Obsessive Compulsive Disorder

Basics

Description

  • A psychiatric condition classified as an anxiety disorder characterized by obsessions (recurrent intrusive thoughts, ideas, or images) and compulsions (repetitive, ritualistic behaviors or mental acts) causing significant patient distress
  • Not to be confused with obsessive-compulsive personality disorder

Epidemiology

Incidence

  • Predominant age: Mean age of onset 22–36 years
    • Male = Female (males present at younger age).
    • Child/adolescent onset in 33% of cases
    • 1/3 of cases present by age 15 years
    • 85% of cases present at <35 years of age
    • Diagnosis rarely made at >50 years of age
  • Predominant gender: Male > Female (3:1).

Pediatric Considerations

Insidious onset; consider brain insult in acute presentation of childhood obsessive-compulsive disorder (OCD).

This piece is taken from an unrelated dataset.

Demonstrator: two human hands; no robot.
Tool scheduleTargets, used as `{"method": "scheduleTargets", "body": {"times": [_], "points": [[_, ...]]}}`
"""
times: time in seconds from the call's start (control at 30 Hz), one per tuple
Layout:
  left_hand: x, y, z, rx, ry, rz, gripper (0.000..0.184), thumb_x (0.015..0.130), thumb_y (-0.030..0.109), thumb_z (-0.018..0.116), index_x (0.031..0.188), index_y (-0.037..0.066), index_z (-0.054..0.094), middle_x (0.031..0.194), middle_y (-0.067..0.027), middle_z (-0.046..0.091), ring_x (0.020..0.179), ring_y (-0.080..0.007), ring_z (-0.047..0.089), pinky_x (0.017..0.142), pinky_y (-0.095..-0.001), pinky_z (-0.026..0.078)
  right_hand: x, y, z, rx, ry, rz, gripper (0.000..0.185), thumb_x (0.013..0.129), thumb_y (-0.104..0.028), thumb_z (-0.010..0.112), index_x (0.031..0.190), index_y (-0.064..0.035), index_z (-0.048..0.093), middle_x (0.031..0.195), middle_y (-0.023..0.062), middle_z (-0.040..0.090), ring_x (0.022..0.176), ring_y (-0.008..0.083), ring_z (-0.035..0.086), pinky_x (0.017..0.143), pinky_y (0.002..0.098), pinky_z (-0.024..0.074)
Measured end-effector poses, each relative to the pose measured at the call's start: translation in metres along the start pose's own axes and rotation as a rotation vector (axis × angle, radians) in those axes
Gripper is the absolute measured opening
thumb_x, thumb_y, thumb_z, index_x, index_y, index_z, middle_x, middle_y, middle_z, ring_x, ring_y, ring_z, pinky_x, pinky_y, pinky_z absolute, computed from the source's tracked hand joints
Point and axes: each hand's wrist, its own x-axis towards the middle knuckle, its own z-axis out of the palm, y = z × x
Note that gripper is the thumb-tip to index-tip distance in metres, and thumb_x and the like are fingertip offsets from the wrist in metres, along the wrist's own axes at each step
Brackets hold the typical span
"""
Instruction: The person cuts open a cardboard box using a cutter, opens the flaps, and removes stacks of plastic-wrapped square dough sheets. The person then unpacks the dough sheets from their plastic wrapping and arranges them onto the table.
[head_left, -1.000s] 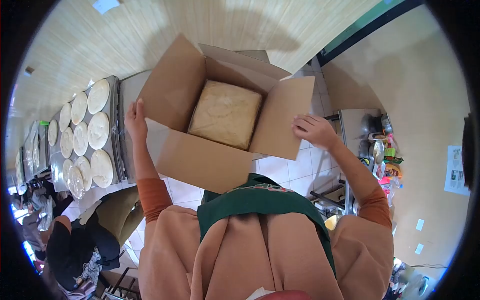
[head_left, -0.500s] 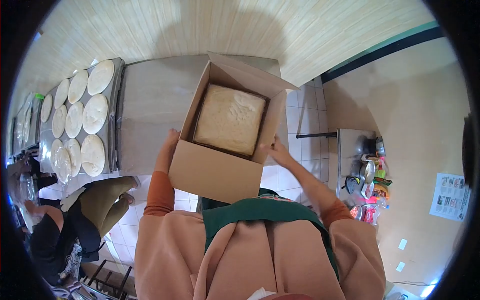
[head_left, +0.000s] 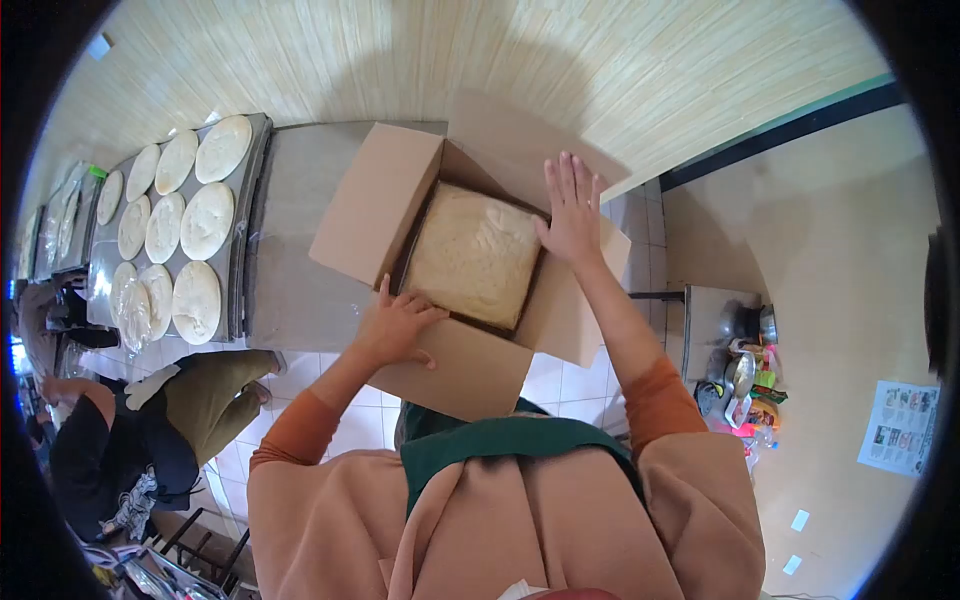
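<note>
An open cardboard box point(head_left: 455, 376) stands in front of me with its flaps folded outward. Inside lies a square, pale brown slab that looks like bread or cake point(head_left: 472, 258). My left hand point(head_left: 398, 325) rests with fingers spread on the near edge and near flap of the box, by its left corner. Over the right side of the box is my right hand point(head_left: 574, 212), its fingers stretched toward the far flap; whether it touches the cardboard I cannot tell.
The box is on a grey table point(head_left: 305, 215) against the wall. Trays of flat round dough pieces point(head_left: 208, 220) are at left. Another person point(head_left: 130, 440) stands at lower left. A side table point(head_left: 705, 325) with bowls and packets is at right.
The left flap, folded out a second ago and out of view half a second ago, is out again. My left hand moved onto the near flap, my right toward the far flap.
</note>
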Motion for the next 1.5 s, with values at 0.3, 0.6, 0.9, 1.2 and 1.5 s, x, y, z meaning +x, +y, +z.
{"method": "scheduleTargets", "body": {"times": [0.3,0.6,0.9,1.2,1.5], "points": [[0.015,0.005,0.065,0.034,0.423,-0.008,0.034,0.065,0.029,0.075,0.094,0.018,0.061,0.091,-0.0020,0.055,0.093,-0.0231,0.053,0.087,-0.0445,0.036,0.066,0.068,0.108,0.346,-0.476,0.200,0.044,0.082,-0.033,0.068,0.119,-0.0109,0.062,0.113,0.0212,0.065,0.106,0.0324,0.062,0.092,0.0451,0.0471],[0.030,0.128,0.136,-0.077,0.465,0.037,0.018,0.076,0.019,0.060,0.093,0.012,0.059,0.089,-0.0041,0.056,0.084,-0.0226,0.057,0.073,-0.0370,0.042,-0.002,-0.001,0.049,0.271,0.095,0.229,0.032,0.085,-0.025,0.063,0.110,-0.0065,0.061,0.099,0.0183,0.064,0.100,0.0367,0.058,0.089,0.0475,0.0458],[0.027,0.109,0.112,-0.431,0.035,0.040,0.035,0.084,0.039,0.068,0.101,0.009,0.060,0.102,-0.0102,0.060,0.097,-0.0317,0.060,0.082,-0.0431,0.049,-0.107,0.025,0.217,1.291,-0.594,1.001,0.077,0.067,-0.031,0.085,0.124,0.0076,0.051,0.119,0.0201,0.061,0.106,0.0288,0.061,0.090,0.0367,0.0489],[0.055,0.098,0.138,-0.887,0.364,-0.674,0.051,0.089,0.036,0.063,0.123,0.001,0.050,0.112,-0.0259,0.059,0.108,-0.0410,0.056,0.095,-0.0434,0.044,-0.090,0.008,0.087,1.624,-0.612,0.847,0.057,0.069,-0.020,0.085,0.117,0.0000,0.060,0.105,0.0121,0.069,0.094,0.0229,0.066,0.085,0.0336,0.0505],[0.062,0.099,0.130,-1.179,0.630,-0.678,0.066,0.087,0.029,0.070,0.133,-0.004,0.036,0.133,-0.0233,0.044,0.128,-0.0326,0.043,0.106,-0.0405,0.035,-0.060,-0.054,-0.070,0.780,-0.302,0.352,0.065,0.065,-0.029,0.083,0.116,-0.0003,0.055,0.098,0.0203,0.068,0.093,0.0347,0.067,0.081,0.0402,0.0526]]}}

    • Not to be confused with obsessive-compulsive personality disorder

Geriatric Considerations

Consider neurologic disorders in new-onset OCD in the elderly.

Prevalence

  • 2.3% lifetime in adults
  • 1–2.3% prevalence in children/adolescents

Risk Factors

  • Exact cause of OCD is not fully elucidated.
  • Combination of biologic and environmental factors likely involved:
    • Link between low serotonin levels and development of OCD
    • Link between brain insult and development of OCD (i.e., encephalitis, pediatric streptococcal infection, or head injury)

Genetics

  • Greater concordance in monozygotic twins
  • Positive family history: Prevalence rates of 7–15% in 1st-degree relatives of children/adolescents with OCD

General Prevention

  • OCD cannot be prevented.
  • Early diagnosis and treatment can decrease patient’s distress and impairment.

Pathophysiology

  • Exact pathophysiology unknown
  • Dysregulation of serotonergic pathways
  • Dysregulation of corticostriatal-thalamic-cortico (CSTC) pathways

Etiology

  • Exact etiology unknown
  • Genetic and environmental factors
  • Pediatric autoimmune disorder associated with streptococcal infections

Commonly Associated Conditions

  • Major depressive disorder
  • Panic disorder
  • Social phobia
  • Phobia
  • Tourette syndrome
  • Substance abuse
  • Eating disorder
  • Body dysmorphic disorder

Insidious onset; consider brain insult in acute presentation of childhood obsessive-compulsive disorder (OCD). Diagnosis

History

  • Patient presents with either obsessions or compulsions, which cause marked distress, are time-consuming (>1 h/d), and cause significant occupational/social impairment.
  • 4 criteria support diagnosis of obsessions:
    • Patients are aware that they are thinking the obsessive thoughts; thoughts are not imposed from outside (as in thought insertion).
    • Thoughts are not just excessive worrying about real-life problems.
    • Recurrent thoughts are persistent, intrusive, and inappropriate, causing significant anxiety and distress.
    • Attempts to suppress intrusive thoughts are made with some other thought or activity.
  • 2 criteria support a diagnosis of compulsions:
    • The response to an obsession is to rigidly perform repetitive behaviors (e.g., hand washing) or mental acts (e.g., counting silently).
    • Although done to reduce stress, the responses are either not realistically connected with the obsession or they are excessive.
    • In children, check for precedent streptococcal infection.

Physical Exam

  • Dermatologic problems caused by excessive hand-washing may be observed.
  • Hair loss caused by compulsive pulling or twisting of the hair (trichotillomania) may be observed.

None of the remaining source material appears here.